The listing below must be duplicated in full, with nothing altered.
━━━━
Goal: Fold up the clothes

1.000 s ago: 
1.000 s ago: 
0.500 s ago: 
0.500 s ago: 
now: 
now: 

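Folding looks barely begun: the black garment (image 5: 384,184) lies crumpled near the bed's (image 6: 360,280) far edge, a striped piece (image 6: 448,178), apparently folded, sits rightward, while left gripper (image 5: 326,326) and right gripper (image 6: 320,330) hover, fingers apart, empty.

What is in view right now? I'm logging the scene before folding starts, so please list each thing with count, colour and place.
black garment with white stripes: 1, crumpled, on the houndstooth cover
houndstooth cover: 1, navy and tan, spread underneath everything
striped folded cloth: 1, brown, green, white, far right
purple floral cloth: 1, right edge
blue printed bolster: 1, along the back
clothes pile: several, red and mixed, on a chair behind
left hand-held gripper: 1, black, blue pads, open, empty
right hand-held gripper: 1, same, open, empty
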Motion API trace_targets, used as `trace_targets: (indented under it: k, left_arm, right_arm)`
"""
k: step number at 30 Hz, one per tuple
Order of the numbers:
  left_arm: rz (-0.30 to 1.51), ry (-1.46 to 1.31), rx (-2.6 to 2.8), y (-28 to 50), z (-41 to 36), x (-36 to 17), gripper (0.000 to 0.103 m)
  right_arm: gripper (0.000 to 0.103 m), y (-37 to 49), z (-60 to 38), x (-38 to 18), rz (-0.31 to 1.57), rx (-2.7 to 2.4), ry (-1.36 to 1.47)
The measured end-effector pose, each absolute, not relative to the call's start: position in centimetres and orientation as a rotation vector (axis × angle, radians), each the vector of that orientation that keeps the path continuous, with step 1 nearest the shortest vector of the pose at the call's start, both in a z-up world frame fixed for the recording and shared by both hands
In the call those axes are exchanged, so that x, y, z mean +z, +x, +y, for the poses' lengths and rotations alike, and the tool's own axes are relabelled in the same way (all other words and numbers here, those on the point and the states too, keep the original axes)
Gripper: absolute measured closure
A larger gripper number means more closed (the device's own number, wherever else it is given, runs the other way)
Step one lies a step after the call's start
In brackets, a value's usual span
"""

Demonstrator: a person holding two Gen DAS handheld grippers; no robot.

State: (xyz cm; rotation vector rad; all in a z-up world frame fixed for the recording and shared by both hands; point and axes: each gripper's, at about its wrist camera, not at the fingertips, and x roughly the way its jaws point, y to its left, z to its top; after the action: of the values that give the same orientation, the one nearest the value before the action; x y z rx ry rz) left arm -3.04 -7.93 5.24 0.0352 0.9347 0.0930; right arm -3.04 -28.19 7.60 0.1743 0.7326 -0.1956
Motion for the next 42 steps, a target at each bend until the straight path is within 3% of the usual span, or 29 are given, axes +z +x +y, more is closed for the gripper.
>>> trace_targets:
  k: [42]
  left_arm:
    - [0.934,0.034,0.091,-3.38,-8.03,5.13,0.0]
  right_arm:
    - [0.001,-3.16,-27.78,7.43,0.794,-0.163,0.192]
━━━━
PROBLEM SOLUTION:
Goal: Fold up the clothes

1.000 s ago: 
1.000 s ago: 
0.500 s ago: 
0.500 s ago: 
now: 
now: 

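Folding looks barely begun: the black garment (image 5: 384,184) lies crumpled near the bed's (image 6: 360,280) far edge, a striped piece (image 6: 448,178), apparently folded, sits rightward, while left gripper (image 5: 326,326) and right gripper (image 6: 320,330) hover, fingers apart, empty.

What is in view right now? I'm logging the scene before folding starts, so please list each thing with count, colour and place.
black garment with white stripes: 1, crumpled, on the houndstooth cover
houndstooth cover: 1, navy and tan, spread underneath everything
striped folded cloth: 1, brown, green, white, far right
purple floral cloth: 1, right edge
blue printed bolster: 1, along the back
clothes pile: several, red and mixed, on a chair behind
left hand-held gripper: 1, black, blue pads, open, empty
right hand-held gripper: 1, same, open, empty
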Motion API trace_targets, used as `trace_targets: (indented under it: k, left_arm, right_arm)`
"""
k: step number at 30 Hz, one per tuple
Order of the numbers:
  left_arm: rz (-0.30 to 1.51), ry (-1.46 to 1.31), rx (-2.6 to 2.8), y (-28 to 50), z (-41 to 36), x (-36 to 17), gripper (0.000 to 0.103 m)
  right_arm: gripper (0.000 to 0.103 m), y (-37 to 49), z (-60 to 38), x (-38 to 18), rz (-0.31 to 1.57), rx (-2.7 to 2.4), ry (-1.36 to 1.47)
The measured end-effector pose, each absolute, not relative to the call's start: position in centimetres and orientation as a rotation vector (axis × angle, radians), each the vector of that orientation that keeps the path continuous, with step 1 nearest the shortest vector of the pose at the call's start, both in a z-up world frame fixed for the recording and shared by both hands
In the call those axes are exchanged, so that x, y, z mean +z, +x, +y, for the poses' lengths and rotations alike, and the tool's own axes are relabelled in the same way (all other words and numbers here, those on the point and the states too, keep the original axes)
Gripper: absolute measured closure
A larger gripper number means more closed (the device's own number, wherever else it is given, runs the other way)
Step one lies a step after the call's start
In brackets, a value's usual span
"""

Demonstrator: a person holding two Gen DAS handheld grippers; no robot.

State: (xyz cm; rotation vector rad; all in a z-up world frame fixed for the recording and shared by both hands; point and axes: each gripper's, at about its wrist camera, not at the fingertips, and x roughly the way its jaws point, y to its left, z to its top; after the action: of the values that give the same orientation, the one nearest the value before the action; x y z rx ry rz) left arm -3.04 -7.93 5.24 0.0352 0.9347 0.0930; right arm -3.04 -28.19 7.60 0.1743 0.7326 -0.1956
Motion for the next 42 steps, a target at each bend until the straight path is within 3% of the usual span, or 29 are given, axes +z +x +y, more is closed for the gripper.
>>> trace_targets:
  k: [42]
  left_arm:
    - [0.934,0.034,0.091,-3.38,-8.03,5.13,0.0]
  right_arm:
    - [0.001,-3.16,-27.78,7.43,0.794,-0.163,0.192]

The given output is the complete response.